● **Work instruction**:
Only one stretch of the records below should be repeated. It starts with the line containing "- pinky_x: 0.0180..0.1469" and goes on through the line containing "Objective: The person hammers", exactly as written.

● **Information provided**:
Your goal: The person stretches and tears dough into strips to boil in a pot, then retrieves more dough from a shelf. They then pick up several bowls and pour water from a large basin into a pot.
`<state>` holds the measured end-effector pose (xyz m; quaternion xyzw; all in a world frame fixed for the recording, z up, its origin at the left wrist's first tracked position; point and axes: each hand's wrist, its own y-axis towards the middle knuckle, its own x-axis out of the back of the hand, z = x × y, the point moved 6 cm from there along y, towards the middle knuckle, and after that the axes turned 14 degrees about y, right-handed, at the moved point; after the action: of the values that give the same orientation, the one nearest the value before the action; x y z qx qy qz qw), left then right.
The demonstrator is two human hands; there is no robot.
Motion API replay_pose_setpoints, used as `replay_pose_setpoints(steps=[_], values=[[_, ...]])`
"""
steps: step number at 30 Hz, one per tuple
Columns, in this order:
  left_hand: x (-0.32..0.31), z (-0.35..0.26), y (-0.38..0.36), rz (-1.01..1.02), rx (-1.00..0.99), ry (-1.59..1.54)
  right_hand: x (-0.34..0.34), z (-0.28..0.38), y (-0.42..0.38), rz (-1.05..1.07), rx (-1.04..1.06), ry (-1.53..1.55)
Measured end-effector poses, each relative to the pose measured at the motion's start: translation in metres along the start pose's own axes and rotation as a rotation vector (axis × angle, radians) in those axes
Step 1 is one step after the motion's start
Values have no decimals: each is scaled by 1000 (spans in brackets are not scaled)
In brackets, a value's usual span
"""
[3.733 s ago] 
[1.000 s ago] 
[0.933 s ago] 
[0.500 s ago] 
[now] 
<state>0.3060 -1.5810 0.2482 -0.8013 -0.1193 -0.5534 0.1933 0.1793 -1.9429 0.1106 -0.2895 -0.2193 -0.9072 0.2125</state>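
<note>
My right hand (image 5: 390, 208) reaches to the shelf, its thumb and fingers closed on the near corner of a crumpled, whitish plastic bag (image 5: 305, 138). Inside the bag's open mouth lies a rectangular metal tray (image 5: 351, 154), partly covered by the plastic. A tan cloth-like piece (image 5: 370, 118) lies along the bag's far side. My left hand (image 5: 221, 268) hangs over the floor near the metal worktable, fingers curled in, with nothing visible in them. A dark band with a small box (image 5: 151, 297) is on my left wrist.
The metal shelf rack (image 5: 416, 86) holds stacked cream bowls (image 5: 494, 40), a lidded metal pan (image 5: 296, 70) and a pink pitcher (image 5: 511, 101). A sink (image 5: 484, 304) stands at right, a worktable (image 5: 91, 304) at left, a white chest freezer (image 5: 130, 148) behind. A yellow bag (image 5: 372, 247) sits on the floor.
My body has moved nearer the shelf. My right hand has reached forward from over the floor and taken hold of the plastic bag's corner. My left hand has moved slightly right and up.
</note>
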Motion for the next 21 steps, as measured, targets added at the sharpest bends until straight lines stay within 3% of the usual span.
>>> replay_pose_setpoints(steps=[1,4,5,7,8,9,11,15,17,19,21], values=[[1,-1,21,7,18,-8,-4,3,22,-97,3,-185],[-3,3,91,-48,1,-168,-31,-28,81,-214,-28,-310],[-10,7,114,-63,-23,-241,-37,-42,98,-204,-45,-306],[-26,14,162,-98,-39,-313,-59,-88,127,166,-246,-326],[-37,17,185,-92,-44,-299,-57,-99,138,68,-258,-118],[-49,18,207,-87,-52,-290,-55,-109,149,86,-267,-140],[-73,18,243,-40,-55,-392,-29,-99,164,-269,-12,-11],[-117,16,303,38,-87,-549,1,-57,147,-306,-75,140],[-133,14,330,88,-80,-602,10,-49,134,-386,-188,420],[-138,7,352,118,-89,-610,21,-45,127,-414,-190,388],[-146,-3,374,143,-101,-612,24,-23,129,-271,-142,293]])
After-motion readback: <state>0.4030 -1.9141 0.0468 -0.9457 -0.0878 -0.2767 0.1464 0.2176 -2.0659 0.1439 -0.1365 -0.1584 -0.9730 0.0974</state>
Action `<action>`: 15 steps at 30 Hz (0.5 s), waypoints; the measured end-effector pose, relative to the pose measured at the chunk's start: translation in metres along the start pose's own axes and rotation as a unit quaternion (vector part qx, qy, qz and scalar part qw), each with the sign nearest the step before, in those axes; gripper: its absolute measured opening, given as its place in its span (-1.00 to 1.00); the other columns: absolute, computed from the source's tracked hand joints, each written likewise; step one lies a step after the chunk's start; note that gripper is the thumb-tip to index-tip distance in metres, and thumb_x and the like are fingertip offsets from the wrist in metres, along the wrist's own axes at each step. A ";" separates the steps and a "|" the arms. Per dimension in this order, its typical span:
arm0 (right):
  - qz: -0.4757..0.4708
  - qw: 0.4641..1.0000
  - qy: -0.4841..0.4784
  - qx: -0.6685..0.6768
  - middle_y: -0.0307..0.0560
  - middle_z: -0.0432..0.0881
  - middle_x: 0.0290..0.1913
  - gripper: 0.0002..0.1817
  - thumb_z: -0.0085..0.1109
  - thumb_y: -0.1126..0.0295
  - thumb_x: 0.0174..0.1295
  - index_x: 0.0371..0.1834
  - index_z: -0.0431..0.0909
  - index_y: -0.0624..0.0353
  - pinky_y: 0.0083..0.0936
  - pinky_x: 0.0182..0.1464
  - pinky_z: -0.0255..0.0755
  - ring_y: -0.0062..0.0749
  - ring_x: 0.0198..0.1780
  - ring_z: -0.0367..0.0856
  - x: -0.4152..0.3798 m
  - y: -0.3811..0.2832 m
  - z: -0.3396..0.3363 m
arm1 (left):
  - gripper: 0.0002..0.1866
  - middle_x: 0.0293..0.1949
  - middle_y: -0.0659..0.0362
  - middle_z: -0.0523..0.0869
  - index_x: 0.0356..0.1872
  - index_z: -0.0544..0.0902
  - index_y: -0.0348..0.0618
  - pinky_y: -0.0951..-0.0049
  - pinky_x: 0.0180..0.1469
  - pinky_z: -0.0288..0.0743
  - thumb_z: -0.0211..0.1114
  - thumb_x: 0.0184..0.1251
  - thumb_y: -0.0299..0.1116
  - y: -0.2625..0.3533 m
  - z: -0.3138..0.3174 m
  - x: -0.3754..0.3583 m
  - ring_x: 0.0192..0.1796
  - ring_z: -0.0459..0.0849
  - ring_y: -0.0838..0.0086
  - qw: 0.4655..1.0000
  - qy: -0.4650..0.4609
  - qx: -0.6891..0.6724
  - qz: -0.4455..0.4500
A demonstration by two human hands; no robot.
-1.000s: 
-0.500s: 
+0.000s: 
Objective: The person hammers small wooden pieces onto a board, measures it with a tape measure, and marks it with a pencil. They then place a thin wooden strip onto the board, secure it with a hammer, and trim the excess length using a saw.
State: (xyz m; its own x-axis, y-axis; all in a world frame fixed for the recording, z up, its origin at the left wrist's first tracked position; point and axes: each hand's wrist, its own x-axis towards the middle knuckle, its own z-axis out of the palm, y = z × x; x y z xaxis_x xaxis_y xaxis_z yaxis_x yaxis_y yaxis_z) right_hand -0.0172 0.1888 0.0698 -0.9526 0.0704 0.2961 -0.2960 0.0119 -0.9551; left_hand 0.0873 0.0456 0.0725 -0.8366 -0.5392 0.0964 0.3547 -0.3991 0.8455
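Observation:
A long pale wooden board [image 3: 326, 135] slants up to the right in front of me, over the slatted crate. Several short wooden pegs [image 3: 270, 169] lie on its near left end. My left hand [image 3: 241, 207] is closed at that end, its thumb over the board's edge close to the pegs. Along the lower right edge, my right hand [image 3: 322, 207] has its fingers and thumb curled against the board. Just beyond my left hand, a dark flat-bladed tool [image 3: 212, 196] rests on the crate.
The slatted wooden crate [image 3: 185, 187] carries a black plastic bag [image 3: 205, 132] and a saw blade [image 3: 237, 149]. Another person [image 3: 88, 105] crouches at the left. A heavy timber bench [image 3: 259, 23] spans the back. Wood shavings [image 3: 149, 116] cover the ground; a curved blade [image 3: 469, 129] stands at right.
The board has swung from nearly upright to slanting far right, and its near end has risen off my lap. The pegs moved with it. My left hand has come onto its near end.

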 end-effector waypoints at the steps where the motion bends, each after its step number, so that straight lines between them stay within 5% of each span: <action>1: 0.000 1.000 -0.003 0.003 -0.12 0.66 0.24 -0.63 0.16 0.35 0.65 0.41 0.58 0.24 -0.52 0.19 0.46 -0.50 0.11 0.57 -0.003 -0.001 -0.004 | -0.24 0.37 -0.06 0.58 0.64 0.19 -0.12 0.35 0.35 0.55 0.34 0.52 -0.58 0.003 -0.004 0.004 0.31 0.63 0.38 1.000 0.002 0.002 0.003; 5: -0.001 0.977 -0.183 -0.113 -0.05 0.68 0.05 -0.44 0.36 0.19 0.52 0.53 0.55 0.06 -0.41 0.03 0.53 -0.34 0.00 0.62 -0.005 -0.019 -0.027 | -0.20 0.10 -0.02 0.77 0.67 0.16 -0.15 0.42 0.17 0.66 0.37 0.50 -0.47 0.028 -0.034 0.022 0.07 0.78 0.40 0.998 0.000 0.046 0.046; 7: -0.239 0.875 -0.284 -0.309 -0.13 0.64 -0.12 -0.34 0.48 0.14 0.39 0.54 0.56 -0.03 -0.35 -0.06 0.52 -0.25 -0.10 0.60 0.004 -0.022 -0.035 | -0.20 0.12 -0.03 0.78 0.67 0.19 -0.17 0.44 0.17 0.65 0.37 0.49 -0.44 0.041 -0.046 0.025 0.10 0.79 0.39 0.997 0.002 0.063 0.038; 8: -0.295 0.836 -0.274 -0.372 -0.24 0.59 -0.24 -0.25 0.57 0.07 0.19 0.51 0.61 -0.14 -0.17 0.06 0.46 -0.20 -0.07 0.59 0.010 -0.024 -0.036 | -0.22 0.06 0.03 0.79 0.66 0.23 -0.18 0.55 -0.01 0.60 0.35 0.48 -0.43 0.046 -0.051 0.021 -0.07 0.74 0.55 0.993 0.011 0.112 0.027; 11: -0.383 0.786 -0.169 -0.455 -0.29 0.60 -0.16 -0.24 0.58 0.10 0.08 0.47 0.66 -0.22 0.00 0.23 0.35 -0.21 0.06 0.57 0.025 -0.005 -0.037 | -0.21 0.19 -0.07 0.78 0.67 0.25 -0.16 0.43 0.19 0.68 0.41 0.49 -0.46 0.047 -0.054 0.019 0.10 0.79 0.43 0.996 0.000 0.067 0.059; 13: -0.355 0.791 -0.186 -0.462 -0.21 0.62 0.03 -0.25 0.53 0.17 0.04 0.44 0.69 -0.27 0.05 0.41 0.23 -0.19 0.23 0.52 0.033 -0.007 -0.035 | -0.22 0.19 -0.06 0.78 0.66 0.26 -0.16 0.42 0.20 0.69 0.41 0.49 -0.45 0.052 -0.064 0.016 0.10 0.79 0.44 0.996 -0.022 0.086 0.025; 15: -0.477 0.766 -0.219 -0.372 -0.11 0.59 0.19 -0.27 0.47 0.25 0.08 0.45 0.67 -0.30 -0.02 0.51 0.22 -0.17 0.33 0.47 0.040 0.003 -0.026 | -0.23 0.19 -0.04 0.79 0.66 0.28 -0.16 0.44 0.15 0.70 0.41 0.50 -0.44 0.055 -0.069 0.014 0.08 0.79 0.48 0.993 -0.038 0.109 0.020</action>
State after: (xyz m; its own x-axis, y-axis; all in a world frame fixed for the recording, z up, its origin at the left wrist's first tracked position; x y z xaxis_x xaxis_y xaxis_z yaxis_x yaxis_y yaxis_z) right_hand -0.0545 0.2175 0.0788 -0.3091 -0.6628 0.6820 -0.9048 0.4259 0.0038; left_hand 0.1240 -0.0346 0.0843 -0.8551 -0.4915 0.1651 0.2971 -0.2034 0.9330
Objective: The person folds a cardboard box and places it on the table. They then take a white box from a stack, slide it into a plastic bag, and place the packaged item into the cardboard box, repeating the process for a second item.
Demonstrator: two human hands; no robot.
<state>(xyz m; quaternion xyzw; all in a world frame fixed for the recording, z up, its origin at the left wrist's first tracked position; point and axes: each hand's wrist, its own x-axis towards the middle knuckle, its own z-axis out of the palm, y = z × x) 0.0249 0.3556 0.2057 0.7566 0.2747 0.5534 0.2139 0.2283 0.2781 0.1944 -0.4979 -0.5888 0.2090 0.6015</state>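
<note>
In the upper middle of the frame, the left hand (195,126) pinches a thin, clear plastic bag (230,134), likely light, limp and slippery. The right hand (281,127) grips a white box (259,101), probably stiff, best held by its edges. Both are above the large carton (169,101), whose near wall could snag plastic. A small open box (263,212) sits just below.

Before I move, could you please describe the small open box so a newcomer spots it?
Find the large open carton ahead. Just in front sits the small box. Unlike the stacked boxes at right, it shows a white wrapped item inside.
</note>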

● **Answer to this exercise**:
  - pinky_x: 0.0180..0.1469
  - pinky_z: -0.0288..0.0743
  - thumb_z: -0.0211..0.1114
  - thumb_x: 0.0184..0.1251
  - thumb_y: -0.0299..0.1116
  - y: -0.2625..0.3533 m
  - z: -0.3138..0.3174 m
  - x: -0.3754..0.3583 m
  - ring_x: 0.0192..0.1796
  - ring_z: -0.0459..0.0849
  - ring_y: -0.0838..0.0086
  - qw: 0.4655..1.0000
  - qy: -0.4650..0.4609
  - qx: -0.6891..0.6724
  - qz: -0.4455..0.4500
A demonstration by two human hands; no robot.
-1.000s: 
-0.500s: 
+0.000s: 
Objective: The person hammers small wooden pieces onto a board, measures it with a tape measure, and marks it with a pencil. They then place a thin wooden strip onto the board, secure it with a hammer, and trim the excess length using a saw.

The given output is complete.